Innovative practices decrease organ wastage, providing more organs for transplant

Hume-Lee’s reputation has spread through social media and word of mouth. That’s helping drawing patients from across the country who benefit from Hume-Lee’s innovative, high-tech practices.

One such practice is Hume-Lee’s use of kidneys from deceased donors who have hepatitis C. That  approach has increased the donor pool at a time when more than 100,000 people are on the national wait list for a kidney.

Hume-Lee has used kidneys from hepatitis C-positive donors for years. Those organs transform the lives of people who otherwise face high mortality rates while waiting on dialysis. By treating kidney patients before their transplant to prevent hepatitis C transmission, recipients have just a 3% chance of contracting the disease. Even if that were to occur, the team would treat the disease anyway.

“That has really helped drive down our waiting times,” Winkler said. “People started saying, ‘I can drive to Richmond and can get a kidney sooner. That's worth it to me.’”

Hume-Lee’s pancreatic islet cell program is also drawing people from across the U.S. While most patients are suffering from chronic pancreatitis and are considered for total pancreatectomy and islet cell auto-transplant (TPIAT), research is also underway at Hume-Lee in allogenic islet cell transplants.

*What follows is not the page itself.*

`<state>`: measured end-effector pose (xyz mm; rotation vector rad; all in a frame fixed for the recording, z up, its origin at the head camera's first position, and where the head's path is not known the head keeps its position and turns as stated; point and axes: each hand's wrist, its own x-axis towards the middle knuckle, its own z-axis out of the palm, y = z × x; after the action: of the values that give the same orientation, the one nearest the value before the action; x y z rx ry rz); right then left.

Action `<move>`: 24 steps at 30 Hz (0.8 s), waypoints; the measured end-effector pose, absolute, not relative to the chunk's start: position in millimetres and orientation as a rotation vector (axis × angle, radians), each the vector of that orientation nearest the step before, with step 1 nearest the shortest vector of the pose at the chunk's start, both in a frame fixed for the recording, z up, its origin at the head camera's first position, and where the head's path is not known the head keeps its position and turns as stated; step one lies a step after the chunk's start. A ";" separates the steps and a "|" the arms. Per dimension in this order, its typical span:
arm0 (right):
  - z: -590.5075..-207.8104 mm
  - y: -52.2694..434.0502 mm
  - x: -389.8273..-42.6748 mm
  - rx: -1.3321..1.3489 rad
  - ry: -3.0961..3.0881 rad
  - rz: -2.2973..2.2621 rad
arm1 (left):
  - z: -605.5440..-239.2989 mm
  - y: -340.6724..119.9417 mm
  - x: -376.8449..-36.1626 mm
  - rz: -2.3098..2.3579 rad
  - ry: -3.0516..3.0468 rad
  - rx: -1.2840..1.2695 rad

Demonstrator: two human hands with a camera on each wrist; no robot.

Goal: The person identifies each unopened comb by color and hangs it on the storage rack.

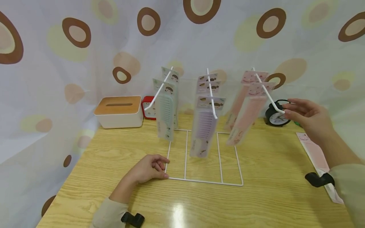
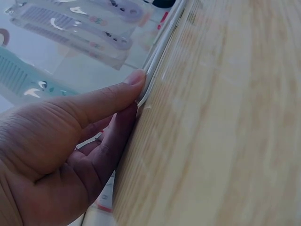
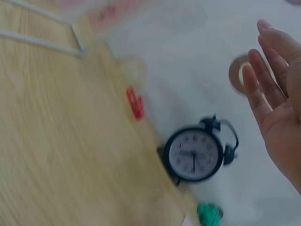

This experimental procedure offers type 1 diabetes patients an alternative to whole organ transplantation, which may be too risky. Transplanting islet cells, instead of the entire pancreas, is less costly and less invasive.

Islet cell transplants account for a relatively small number of Hume-Lee’s annual surgeries, but it brings patients from far and wide because Hume-Lee is one of the few U.S. facilities that does it.

Digital age makes news of Hume-Lee patient success spread quickly

With so many people on smartphones and laptops, publicly available transplant data is easy to find. This includes Hume-Lee’s impressive survival rates and transplant outcomes — another reason why people travel to Hume-Lee from across the country.

Hume-Lee wants to continue innovating and pushing the boundaries of modern medicine, bringing second chances to patients from across the U.S.

“We look for ways to say ‘yes,’” Winkler stated. “We want to be the place you can come to when you don’t have any hope left. We want to be the place that gives you that hope."